> [GOAL OF THE EXERCISE] Write out, from the entries below, exactly the lines that run between the lines holding "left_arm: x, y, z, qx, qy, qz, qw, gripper" and "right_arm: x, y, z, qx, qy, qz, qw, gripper", inclusive, and stop there.

> [Records from a data source]
Content starts
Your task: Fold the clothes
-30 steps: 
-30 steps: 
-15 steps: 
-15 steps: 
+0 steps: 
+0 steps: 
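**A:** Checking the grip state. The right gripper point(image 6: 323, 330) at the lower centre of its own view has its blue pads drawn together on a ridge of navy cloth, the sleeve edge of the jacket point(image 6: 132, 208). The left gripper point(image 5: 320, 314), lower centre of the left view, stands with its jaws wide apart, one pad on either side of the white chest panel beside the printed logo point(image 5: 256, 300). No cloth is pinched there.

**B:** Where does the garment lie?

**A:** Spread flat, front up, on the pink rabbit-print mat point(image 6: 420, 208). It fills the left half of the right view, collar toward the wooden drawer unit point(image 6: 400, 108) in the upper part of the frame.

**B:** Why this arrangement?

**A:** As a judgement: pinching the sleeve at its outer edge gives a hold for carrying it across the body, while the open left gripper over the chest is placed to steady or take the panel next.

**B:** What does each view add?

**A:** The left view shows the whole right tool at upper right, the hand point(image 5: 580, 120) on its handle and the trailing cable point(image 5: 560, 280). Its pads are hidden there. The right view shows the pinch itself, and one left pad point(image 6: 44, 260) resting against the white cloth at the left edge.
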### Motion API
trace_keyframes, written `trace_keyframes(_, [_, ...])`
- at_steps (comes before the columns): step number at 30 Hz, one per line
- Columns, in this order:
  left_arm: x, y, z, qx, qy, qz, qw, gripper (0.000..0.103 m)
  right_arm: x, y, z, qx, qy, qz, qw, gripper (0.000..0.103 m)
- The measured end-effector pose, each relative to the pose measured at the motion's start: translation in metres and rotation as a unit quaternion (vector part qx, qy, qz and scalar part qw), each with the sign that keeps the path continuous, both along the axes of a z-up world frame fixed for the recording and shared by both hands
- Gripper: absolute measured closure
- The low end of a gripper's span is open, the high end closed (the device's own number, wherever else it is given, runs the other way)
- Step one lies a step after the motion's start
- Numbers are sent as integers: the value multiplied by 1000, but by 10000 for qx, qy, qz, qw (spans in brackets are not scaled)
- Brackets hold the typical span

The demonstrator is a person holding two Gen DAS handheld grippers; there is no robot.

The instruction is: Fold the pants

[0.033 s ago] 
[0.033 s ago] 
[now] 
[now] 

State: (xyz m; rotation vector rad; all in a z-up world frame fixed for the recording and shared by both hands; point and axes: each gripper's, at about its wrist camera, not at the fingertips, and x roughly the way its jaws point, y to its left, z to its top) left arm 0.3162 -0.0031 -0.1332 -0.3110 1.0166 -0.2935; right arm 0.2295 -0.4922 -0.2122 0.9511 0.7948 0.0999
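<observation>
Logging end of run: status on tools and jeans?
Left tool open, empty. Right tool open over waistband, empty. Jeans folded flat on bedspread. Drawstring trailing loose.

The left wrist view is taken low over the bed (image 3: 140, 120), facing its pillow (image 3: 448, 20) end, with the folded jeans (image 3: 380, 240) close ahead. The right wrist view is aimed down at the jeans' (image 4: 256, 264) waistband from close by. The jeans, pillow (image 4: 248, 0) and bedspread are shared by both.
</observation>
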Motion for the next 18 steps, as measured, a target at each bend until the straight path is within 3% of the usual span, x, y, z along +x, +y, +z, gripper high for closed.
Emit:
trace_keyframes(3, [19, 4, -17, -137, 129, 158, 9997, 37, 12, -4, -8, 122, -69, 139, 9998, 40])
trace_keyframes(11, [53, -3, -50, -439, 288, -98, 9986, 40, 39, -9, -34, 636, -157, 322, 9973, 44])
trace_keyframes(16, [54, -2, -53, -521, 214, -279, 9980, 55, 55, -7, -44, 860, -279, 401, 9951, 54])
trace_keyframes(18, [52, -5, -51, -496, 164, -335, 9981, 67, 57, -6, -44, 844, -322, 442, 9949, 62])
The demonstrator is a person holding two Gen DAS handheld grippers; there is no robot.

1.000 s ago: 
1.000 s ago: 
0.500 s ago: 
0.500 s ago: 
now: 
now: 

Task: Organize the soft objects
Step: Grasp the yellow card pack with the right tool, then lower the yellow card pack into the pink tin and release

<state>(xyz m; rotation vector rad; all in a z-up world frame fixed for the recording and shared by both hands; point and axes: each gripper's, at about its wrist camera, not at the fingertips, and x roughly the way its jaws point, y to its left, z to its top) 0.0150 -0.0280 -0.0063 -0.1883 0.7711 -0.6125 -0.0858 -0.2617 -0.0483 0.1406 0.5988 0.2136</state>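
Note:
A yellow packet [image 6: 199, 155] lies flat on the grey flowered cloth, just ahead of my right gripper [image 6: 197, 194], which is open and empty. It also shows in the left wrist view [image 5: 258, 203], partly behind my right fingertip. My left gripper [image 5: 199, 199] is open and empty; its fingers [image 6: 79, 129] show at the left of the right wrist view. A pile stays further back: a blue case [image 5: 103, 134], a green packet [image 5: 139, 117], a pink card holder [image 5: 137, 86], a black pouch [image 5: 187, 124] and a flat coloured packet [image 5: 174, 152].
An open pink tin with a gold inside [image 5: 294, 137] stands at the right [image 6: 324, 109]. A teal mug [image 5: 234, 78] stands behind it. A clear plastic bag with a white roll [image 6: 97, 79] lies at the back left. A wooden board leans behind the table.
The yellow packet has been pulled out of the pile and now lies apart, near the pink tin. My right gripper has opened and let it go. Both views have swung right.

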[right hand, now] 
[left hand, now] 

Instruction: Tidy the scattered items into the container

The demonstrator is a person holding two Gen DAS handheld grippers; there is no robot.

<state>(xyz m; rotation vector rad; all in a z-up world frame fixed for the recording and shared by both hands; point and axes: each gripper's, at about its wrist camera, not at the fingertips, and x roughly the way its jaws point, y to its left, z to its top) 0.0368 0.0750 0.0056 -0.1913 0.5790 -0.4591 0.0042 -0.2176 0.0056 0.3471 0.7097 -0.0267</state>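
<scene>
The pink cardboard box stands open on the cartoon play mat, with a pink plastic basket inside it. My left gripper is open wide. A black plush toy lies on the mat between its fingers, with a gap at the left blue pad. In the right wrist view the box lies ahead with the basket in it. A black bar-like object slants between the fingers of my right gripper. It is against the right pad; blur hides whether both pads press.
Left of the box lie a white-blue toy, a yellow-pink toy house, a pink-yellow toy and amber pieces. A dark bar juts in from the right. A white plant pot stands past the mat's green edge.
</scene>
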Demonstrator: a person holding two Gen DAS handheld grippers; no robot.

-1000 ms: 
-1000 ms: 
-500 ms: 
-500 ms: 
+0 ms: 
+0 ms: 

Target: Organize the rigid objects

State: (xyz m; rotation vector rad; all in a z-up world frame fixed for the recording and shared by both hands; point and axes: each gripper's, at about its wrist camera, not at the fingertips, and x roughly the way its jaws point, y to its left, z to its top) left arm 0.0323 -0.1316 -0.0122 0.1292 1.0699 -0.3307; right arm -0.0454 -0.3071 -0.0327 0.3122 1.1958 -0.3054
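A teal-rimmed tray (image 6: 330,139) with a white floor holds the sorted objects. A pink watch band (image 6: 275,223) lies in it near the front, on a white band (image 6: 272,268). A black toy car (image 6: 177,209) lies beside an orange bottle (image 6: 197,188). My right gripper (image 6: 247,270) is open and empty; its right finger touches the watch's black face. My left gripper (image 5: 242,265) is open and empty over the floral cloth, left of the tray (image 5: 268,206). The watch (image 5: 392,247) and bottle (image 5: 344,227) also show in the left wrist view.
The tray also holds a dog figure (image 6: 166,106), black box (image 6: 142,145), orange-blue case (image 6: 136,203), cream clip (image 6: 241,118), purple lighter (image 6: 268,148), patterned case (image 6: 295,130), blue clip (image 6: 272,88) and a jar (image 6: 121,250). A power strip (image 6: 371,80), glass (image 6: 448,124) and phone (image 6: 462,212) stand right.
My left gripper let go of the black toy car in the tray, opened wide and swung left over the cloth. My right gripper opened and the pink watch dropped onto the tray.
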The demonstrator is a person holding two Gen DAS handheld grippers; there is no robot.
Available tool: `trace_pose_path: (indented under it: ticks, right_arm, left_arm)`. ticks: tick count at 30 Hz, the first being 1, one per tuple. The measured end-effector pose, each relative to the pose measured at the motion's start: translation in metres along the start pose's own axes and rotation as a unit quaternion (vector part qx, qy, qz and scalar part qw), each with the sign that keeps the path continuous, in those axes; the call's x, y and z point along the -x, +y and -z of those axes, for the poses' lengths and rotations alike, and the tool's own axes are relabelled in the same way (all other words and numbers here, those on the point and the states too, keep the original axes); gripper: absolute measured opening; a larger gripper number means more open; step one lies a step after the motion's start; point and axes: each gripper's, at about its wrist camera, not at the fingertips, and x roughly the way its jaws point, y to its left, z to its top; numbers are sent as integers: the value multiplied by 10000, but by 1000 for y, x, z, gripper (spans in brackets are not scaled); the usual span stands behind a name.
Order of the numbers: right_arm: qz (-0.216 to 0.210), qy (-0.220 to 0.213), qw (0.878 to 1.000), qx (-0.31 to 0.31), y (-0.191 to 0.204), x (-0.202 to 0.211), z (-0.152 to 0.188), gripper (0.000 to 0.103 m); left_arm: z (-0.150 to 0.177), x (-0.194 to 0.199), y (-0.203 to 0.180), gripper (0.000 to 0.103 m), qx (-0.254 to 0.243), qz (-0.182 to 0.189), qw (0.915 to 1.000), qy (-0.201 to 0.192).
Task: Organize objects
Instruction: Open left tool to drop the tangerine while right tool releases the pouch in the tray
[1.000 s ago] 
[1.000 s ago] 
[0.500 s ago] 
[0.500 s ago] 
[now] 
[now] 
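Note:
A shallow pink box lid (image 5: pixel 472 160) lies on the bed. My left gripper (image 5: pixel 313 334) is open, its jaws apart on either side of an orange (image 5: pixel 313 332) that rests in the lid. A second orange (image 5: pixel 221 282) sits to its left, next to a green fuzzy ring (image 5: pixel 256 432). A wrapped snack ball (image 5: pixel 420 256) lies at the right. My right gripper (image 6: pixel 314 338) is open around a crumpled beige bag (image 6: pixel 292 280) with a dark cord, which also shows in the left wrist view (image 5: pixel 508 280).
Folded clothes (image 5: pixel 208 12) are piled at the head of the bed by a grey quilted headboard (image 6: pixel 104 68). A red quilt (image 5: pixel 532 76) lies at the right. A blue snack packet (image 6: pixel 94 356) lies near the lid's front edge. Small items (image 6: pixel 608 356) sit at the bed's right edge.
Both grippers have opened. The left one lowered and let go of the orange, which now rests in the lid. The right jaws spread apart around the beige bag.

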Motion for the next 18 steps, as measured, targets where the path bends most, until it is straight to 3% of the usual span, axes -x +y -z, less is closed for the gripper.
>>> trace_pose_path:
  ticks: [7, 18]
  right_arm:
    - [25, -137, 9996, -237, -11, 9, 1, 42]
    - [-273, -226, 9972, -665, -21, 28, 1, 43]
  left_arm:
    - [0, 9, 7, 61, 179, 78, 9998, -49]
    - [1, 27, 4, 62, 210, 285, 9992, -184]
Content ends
> [SOLVED EXERCISE]
  left_arm: x, y, z, qx, qy, qz, qw, gripper (0.000..0.103 m)
  right_arm: x, y, z, qx, qy, qz, qw, gripper (0.000..0.103 m)

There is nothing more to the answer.